Nothing is cheaper in China, period. I hear things like this on a frequent basis, but nothing is cheaper to produce, everything is more than it's ever been. Labor rates are up, raw materials are up, exchange rate doesn't mean much when you're billed in dollars. I don't know of anyone that pays in Yuan. January 1, 2008 the Yuan was at 7.40. Today it's at 6.27. 15% difference in nearly 5 years. Plenty of other currency has moved more. When we saw a labor increase of 40% a few years ago, how would that compare? Higher costs regardless of any exchange rate difference.

Hate to tell everyone, currency manipulation and slave labor in China are political talking points, not a real fact of business. Neither is increased cost of international shipping, it's just not true. Container shipments cost us far less per piece than domestic shipping due to fuel costs. Even today.
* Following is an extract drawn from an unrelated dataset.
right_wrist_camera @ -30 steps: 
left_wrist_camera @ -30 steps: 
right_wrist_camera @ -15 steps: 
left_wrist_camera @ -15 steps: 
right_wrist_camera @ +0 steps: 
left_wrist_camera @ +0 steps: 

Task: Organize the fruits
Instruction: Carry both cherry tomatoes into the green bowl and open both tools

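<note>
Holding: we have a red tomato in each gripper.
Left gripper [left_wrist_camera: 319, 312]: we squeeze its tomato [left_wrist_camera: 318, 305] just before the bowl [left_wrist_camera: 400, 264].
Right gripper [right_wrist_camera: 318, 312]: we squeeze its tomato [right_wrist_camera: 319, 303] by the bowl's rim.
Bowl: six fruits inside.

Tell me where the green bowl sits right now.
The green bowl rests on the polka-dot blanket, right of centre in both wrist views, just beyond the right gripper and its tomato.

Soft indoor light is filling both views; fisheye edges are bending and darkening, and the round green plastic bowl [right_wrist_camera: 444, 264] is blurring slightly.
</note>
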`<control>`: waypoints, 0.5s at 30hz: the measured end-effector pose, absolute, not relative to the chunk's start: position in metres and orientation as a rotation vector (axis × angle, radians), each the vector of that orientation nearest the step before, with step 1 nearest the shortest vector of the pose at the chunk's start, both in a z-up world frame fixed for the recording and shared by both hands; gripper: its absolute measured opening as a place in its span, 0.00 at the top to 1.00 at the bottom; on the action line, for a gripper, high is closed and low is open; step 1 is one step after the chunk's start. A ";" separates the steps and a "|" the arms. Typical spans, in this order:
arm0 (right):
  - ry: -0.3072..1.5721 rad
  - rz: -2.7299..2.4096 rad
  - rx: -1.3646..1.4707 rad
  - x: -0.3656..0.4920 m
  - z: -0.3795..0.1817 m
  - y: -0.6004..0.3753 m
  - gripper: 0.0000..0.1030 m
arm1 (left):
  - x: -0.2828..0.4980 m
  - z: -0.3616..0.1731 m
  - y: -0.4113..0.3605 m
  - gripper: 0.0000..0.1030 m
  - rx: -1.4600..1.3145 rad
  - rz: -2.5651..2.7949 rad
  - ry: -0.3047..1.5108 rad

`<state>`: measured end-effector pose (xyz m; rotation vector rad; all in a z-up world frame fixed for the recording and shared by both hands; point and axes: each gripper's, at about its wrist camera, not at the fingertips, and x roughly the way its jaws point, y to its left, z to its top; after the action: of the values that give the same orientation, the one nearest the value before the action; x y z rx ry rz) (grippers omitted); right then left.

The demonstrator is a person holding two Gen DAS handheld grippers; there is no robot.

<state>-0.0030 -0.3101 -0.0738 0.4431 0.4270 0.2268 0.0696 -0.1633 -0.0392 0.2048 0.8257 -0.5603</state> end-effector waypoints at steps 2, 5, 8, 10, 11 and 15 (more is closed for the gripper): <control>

Seaview cost to us (product itself) is up approximately 60% from the first run. There's no way I could pass the price increase along. If we run it again, it will stay at $120 SRP. But it woudn't be until at least end of 2013 before it happens!


----------



## RSN (Jul 29, 2008)

Moebius said:


> Couple of quick things. I've gone back on Facebook and can't see this question being asked. I guess I am missing it somewhere.
> 
> Nothing is cheaper in China, period. I hear things like this on a frequent basis, but nothing is cheaper to produce, everything is more than it's ever been. Labor rates are up, raw materials are up, exchange rate doesn't mean much when you're billed in dollars. I don't know of anyone that pays in Yuan. January 1, 2008 the Yuan was at 7.40. Today it's at 6.27. 15% difference in nearly 5 years. Plenty of other currency has moved more. When we saw a labor increase of 40% a few years ago, how would that compare? Higher costs regardless of any exchange rate difference.
> 
> ...


So there are the facts!! :thumbsup:


----------



## xsavoie (Jun 29, 1999)

Seems fair to me.


----------



## Chuck_P.R. (Jun 8, 2003)

Moebius said:


> Couple of quick things. I've gone back on Facebook and can't see this question being asked. I guess I am missing it somewhere.
> 
> Nothing is cheaper in China, period. I hear things like this on a frequent basis, but nothing is cheaper to produce, everything is more than it's ever been. Labor rates are up, raw materials are up, exchange rate doesn't mean much when you're billed in dollars. I don't know of anyone that pays in Yuan. January 1, 2008 the Yuan was at 7.40. Today it's at 6.27. 15% difference in nearly 5 years. Plenty of other currency has moved more. When we saw a labor increase of 40% a few years ago, how would that compare? Higher costs regardless of any exchange rate difference.
> 
> ...



Thanks for the info!

At least once you do repop them you won't have to buy new molds.
Which should help.

Even if your cost per unit to produce is up 60% higher . . .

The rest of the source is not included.